◆ What is required
Which lines of the data contain the string "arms"? Copy every one.

##########

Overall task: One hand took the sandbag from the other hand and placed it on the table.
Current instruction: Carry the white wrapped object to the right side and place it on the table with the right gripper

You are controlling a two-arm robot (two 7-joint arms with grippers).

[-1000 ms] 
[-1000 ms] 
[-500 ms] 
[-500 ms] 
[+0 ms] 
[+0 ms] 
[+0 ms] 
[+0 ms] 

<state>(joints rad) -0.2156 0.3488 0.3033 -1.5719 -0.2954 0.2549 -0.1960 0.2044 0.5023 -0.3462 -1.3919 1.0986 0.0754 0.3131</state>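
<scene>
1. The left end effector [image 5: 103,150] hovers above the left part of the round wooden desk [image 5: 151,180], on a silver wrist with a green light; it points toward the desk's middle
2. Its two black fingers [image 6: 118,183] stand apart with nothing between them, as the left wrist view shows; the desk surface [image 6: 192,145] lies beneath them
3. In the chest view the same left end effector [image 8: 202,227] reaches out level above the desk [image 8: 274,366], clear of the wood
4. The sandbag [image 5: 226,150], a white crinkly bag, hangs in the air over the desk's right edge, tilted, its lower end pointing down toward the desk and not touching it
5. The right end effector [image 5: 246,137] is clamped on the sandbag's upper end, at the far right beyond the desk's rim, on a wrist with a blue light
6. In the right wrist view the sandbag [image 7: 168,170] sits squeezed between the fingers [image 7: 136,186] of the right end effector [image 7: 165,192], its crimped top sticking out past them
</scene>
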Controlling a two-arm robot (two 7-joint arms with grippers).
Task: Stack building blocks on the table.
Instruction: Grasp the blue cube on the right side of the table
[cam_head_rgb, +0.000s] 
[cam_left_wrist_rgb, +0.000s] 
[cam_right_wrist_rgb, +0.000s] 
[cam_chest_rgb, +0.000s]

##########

◆ Reply
You are controlling a two-arm robot (two 7-joint arms with grippers).
Controlling a two-arm robot (two 7-joint arms with grippers).

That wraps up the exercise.